SOURCE DATA:
■ ■ ■ ■
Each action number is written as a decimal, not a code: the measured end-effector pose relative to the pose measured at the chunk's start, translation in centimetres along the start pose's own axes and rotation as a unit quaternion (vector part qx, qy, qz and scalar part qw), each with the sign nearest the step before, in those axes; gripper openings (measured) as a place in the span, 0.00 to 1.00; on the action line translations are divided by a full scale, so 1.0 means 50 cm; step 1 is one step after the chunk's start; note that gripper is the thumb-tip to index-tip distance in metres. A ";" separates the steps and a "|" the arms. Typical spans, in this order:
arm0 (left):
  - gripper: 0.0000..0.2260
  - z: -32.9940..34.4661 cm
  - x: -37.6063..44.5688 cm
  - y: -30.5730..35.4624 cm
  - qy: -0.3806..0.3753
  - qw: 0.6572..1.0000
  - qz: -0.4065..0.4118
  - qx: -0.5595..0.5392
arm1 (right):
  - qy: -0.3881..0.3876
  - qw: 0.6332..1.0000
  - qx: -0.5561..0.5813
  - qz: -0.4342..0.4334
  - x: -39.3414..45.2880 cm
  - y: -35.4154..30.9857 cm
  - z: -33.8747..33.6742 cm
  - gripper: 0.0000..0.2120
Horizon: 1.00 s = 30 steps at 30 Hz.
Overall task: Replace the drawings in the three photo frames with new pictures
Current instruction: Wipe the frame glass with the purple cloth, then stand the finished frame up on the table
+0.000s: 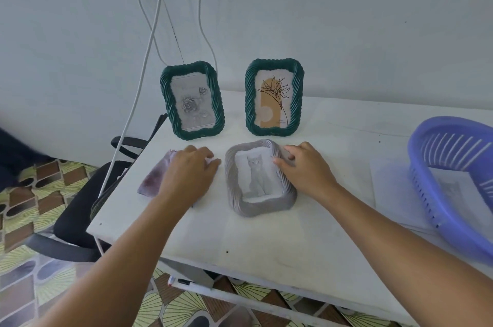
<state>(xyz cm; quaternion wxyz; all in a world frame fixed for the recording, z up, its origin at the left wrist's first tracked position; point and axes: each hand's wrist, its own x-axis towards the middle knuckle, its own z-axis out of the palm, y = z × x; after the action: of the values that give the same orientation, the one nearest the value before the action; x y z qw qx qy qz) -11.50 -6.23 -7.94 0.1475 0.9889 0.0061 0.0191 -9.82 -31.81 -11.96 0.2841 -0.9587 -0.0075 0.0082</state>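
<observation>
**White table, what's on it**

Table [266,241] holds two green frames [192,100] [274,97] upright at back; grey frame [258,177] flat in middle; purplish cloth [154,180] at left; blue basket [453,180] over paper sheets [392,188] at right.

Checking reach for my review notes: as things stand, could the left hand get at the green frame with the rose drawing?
Probably yes. The left hand rests on a purplish cloth just in front of the rose frame, which stands upright at the back of the table. Nothing lies between them; the grey frame sits off to the side.
</observation>
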 end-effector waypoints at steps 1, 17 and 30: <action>0.15 0.012 0.007 0.010 -0.014 1.000 -0.005 0.009 | -0.006 1.000 -0.001 0.002 -0.002 -0.003 -0.003 0.08; 0.23 0.089 0.017 0.029 -0.089 0.993 -0.050 -0.064 | -0.031 0.991 0.129 0.030 -0.017 -0.018 -0.004 0.29; 0.28 0.058 0.028 0.096 -0.071 0.878 -0.082 -0.467 | 0.045 0.907 0.417 0.041 -0.031 -0.019 -0.045 0.25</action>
<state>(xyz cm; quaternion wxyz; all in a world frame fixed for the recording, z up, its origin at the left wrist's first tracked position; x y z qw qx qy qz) -9.95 -11.65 -9.25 0.5928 0.8000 0.0675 -0.0629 -11.31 -32.29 -9.52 0.6572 -0.7519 0.0487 -0.0209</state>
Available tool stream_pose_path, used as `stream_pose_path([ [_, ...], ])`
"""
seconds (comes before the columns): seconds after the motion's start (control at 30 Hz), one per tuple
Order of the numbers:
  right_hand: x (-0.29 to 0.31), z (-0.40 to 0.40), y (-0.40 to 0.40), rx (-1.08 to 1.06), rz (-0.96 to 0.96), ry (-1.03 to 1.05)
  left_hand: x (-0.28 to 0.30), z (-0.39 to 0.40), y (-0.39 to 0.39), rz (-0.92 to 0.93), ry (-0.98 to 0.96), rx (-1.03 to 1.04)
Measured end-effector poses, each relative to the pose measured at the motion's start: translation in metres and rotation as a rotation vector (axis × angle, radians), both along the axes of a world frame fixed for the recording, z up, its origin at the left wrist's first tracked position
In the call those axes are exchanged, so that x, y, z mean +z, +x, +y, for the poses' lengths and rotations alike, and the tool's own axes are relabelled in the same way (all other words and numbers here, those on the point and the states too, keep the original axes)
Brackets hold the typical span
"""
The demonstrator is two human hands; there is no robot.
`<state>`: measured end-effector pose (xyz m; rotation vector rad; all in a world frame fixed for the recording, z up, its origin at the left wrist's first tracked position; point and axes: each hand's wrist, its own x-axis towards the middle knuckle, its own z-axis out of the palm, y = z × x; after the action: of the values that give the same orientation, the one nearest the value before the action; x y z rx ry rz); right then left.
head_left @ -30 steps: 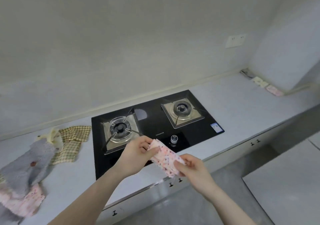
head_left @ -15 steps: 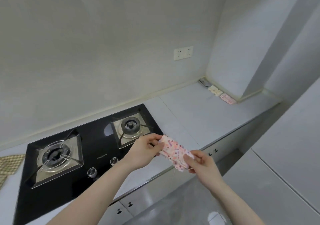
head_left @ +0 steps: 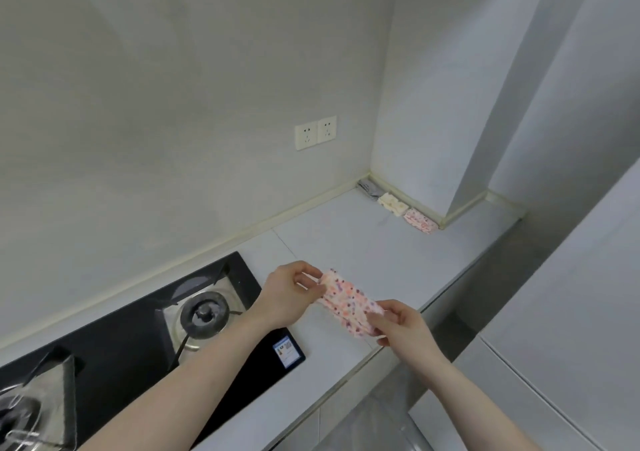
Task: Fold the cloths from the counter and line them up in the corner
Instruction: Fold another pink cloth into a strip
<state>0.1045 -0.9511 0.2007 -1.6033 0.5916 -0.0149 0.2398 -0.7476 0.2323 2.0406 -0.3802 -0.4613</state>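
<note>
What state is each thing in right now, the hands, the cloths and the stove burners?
Left hand: pinches one end of the floral cloth.
Right hand: pinches the other end.
Floral cloth: folded, held above the counter.
Grey cloth: folded, in the corner.
Cream cloth: folded, next in the row.
Pink cloth: folded, end of the row.
Gas burners: no flame visible.

Three folded cloths (head_left: 398,204) line the counter's (head_left: 346,239) far corner, right of the gas hob (head_left: 138,329); wall sockets (head_left: 315,132) sit above.
</note>
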Motion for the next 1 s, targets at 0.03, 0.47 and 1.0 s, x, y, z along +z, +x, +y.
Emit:
stream_pose_path([
  [0.03, -0.002, -0.012, 0.01, -0.023, 0.004, -0.012, -0.004, -0.014, 0.013, 0.007, -0.001, -0.01],
  [0.47, -0.044, -0.163, 0.137, -0.326, 0.144, 0.181, -0.035, -0.132, 0.11, 0.101, 0.075, -0.079],
  [1.0, -0.15, -0.396, 0.245, -0.665, 0.522, 0.161, -0.069, -0.217, 0.19, 0.059, 0.292, -0.063],
])
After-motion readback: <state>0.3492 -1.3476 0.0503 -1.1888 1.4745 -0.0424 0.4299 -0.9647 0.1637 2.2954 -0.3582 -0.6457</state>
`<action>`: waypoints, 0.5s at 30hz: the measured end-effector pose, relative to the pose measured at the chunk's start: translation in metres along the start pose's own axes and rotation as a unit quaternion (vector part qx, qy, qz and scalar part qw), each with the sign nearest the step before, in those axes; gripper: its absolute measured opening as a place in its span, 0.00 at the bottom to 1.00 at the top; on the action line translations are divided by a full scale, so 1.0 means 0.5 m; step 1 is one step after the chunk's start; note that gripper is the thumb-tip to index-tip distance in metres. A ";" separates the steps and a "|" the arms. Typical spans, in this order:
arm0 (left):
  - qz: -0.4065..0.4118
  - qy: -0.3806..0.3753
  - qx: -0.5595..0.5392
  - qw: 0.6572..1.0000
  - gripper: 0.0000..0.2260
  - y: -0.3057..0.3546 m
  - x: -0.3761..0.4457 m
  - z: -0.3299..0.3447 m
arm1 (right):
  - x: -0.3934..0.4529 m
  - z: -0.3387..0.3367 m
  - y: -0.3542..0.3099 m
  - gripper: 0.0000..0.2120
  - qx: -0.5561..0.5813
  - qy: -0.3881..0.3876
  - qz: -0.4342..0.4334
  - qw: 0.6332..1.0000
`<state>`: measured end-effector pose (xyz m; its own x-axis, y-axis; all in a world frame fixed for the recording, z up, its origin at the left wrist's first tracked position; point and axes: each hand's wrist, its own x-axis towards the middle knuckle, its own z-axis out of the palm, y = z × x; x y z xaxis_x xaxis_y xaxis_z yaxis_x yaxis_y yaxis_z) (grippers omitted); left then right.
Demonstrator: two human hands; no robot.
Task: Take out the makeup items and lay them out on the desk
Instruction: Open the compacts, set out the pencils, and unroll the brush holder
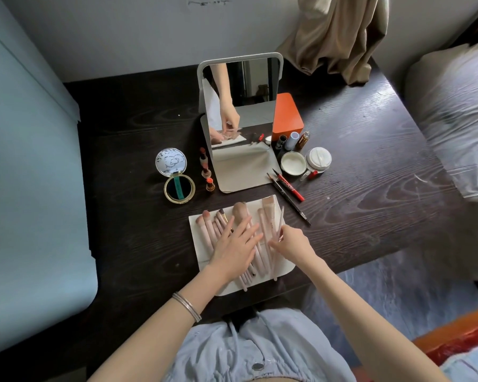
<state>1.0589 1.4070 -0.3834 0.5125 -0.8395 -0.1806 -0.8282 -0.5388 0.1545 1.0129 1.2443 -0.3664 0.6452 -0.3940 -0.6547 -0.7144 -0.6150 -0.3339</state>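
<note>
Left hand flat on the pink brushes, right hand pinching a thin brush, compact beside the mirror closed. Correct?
Not quite. The head view shows the compact open, lid up. The left hand does lie flat on the brushes, and the right hand pinches a thin brush.

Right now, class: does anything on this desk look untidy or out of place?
Yes: the pink brushes lie crossed in a heap on the white pouch, under the left hand. The right hand pinches one.

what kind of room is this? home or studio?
Most likely a home bedroom with a desk used as a vanity. Cues: a bed with wrinkled bedding right beside the dark wooden desk, a standing mirror with cosmetics around it, and a curtain hanging in the corner.
</note>
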 end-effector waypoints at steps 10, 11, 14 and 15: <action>-0.004 -0.006 0.007 1.000 0.19 0.007 -0.005 0.005 | -0.006 -0.001 0.011 0.11 -0.038 -0.014 0.013 0.999; 0.011 -0.012 0.002 1.000 0.19 0.010 -0.002 0.003 | -0.007 -0.002 0.015 0.12 -0.037 -0.019 0.014 0.999; 0.049 -0.044 0.009 0.998 0.20 0.020 0.007 0.001 | -0.010 -0.008 0.021 0.18 -0.044 -0.030 0.006 0.999; 0.039 -0.053 0.009 0.998 0.20 0.022 0.009 -0.002 | -0.010 -0.011 0.022 0.18 -0.046 -0.033 0.004 0.998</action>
<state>1.0523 1.3970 -0.3817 0.4195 -0.8666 -0.2703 -0.8696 -0.4691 0.1542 1.0033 1.2358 -0.3632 0.6180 -0.3555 -0.7012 -0.6895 -0.6735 -0.2663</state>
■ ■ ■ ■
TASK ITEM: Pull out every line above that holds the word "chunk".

RESULT:
Each action number is written as a decimal, not a code: the measured end-effector pose relative to the pose measured at the chunk's start, translation in centimetres along the start pose's own axes and rotation as a unit quaternion (vector part qx, qy, qz and scalar part qw), each with the sign nearest the step before, in those axes; gripper openings (measured) as a place in the span, 0.00 to 1.00; on the action line translations are divided by a full scale, so 1.0 means 50 cm; step 1 is one step after the chunk's start; note that gripper is the thumb-tip to index-tip distance in metres. A ";" separates the steps and a "|" the arms. Typical spans, in this order:
`<action>`: waypoints, 0.5s at 30hz: the measured end-effector pose, relative to the pose measured at the chunk's start: translation in metres along the start pose's own axes and rotation as a unit quaternion (vector part qx, qy, qz and scalar part qw), each with the sign nearest the step before, in those axes; gripper: its absolute measured opening as a place in its span, 0.00 at the bottom to 1.00 at the top; on the action line translations are divided by a full scale, so 1.0 means 0.5 m; step 1 is one step after the chunk's start; note that gripper is the thumb-tip to index-tip distance in metres. A ";" separates the steps and a "|" the arms. Typical spans, in this order:

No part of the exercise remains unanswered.